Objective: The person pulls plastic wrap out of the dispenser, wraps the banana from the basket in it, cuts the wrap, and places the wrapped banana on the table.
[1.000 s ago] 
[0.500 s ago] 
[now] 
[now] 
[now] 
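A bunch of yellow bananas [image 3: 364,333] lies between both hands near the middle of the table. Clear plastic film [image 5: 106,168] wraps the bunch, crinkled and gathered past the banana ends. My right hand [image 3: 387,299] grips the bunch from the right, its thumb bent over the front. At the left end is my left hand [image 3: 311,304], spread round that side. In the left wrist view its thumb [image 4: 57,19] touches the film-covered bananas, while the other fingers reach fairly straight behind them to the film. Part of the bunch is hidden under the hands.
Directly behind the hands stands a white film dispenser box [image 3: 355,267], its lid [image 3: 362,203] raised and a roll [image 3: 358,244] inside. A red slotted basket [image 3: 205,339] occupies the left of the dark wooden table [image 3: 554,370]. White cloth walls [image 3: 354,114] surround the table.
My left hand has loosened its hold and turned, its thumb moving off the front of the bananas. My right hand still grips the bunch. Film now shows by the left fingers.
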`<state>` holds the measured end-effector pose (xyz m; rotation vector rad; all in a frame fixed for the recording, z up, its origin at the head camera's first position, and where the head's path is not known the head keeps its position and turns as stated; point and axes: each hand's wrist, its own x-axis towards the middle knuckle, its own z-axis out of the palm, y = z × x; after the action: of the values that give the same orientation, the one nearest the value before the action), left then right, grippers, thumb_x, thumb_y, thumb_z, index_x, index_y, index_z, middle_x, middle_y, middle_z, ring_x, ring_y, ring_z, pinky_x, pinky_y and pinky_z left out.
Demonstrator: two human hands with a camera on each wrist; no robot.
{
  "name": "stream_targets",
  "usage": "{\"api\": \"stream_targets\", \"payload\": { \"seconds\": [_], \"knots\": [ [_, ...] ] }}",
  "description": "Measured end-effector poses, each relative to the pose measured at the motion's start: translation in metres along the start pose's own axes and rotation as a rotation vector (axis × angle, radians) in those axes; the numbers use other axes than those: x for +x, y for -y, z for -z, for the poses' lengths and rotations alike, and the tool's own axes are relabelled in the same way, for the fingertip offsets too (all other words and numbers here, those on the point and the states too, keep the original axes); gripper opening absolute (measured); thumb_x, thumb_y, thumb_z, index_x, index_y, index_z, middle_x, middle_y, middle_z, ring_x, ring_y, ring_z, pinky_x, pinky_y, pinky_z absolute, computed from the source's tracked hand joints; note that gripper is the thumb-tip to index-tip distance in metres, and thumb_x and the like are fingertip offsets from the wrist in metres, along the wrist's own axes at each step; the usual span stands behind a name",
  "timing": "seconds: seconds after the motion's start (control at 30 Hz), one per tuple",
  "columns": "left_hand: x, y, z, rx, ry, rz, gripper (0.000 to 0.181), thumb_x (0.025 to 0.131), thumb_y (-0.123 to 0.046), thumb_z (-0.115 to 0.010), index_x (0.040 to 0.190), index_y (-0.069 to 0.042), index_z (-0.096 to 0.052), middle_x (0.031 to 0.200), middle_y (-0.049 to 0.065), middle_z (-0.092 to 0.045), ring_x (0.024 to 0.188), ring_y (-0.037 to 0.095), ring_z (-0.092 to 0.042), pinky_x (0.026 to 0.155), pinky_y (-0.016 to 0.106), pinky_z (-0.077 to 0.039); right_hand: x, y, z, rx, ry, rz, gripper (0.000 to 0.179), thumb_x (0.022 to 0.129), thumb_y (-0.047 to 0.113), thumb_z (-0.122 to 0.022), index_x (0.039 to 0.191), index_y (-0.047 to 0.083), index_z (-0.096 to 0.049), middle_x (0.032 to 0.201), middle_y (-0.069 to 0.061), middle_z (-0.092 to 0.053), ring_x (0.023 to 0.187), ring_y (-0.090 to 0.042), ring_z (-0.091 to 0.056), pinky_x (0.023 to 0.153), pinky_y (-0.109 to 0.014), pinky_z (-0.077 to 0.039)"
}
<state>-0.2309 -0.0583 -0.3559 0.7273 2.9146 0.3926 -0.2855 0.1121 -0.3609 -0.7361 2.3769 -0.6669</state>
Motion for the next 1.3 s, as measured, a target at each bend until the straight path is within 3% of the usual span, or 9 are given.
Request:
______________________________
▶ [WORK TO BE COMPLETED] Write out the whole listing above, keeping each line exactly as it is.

▶ [WRITTEN ANSWER]
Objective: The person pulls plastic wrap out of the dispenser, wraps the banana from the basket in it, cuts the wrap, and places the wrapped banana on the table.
[1.000 s ago] 
[0.500 s ago] 
[now] 
[now] 
[now] 
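A bunch of yellow bananas [image 3: 364,333] lies between both hands near the middle of the table. Clear plastic film [image 5: 106,168] wraps the bunch, crinkled and gathered past the banana ends. My right hand [image 3: 387,299] grips the bunch from the right, its thumb bent over the front. At the left end is my left hand [image 3: 311,304], spread round that side. In the left wrist view its thumb [image 4: 57,19] touches the film-covered bananas, while the other fingers reach fairly straight behind them to the film. Part of the bunch is hidden under the hands.
Directly behind the hands stands a white film dispenser box [image 3: 355,267], its lid [image 3: 362,203] raised and a roll [image 3: 358,244] inside. A red slotted basket [image 3: 205,339] occupies the left of the dark wooden table [image 3: 554,370]. White cloth walls [image 3: 354,114] surround the table.
My left hand has loosened its hold and turned, its thumb moving off the front of the bananas. My right hand still grips the bunch. Film now shows by the left fingers.
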`<state>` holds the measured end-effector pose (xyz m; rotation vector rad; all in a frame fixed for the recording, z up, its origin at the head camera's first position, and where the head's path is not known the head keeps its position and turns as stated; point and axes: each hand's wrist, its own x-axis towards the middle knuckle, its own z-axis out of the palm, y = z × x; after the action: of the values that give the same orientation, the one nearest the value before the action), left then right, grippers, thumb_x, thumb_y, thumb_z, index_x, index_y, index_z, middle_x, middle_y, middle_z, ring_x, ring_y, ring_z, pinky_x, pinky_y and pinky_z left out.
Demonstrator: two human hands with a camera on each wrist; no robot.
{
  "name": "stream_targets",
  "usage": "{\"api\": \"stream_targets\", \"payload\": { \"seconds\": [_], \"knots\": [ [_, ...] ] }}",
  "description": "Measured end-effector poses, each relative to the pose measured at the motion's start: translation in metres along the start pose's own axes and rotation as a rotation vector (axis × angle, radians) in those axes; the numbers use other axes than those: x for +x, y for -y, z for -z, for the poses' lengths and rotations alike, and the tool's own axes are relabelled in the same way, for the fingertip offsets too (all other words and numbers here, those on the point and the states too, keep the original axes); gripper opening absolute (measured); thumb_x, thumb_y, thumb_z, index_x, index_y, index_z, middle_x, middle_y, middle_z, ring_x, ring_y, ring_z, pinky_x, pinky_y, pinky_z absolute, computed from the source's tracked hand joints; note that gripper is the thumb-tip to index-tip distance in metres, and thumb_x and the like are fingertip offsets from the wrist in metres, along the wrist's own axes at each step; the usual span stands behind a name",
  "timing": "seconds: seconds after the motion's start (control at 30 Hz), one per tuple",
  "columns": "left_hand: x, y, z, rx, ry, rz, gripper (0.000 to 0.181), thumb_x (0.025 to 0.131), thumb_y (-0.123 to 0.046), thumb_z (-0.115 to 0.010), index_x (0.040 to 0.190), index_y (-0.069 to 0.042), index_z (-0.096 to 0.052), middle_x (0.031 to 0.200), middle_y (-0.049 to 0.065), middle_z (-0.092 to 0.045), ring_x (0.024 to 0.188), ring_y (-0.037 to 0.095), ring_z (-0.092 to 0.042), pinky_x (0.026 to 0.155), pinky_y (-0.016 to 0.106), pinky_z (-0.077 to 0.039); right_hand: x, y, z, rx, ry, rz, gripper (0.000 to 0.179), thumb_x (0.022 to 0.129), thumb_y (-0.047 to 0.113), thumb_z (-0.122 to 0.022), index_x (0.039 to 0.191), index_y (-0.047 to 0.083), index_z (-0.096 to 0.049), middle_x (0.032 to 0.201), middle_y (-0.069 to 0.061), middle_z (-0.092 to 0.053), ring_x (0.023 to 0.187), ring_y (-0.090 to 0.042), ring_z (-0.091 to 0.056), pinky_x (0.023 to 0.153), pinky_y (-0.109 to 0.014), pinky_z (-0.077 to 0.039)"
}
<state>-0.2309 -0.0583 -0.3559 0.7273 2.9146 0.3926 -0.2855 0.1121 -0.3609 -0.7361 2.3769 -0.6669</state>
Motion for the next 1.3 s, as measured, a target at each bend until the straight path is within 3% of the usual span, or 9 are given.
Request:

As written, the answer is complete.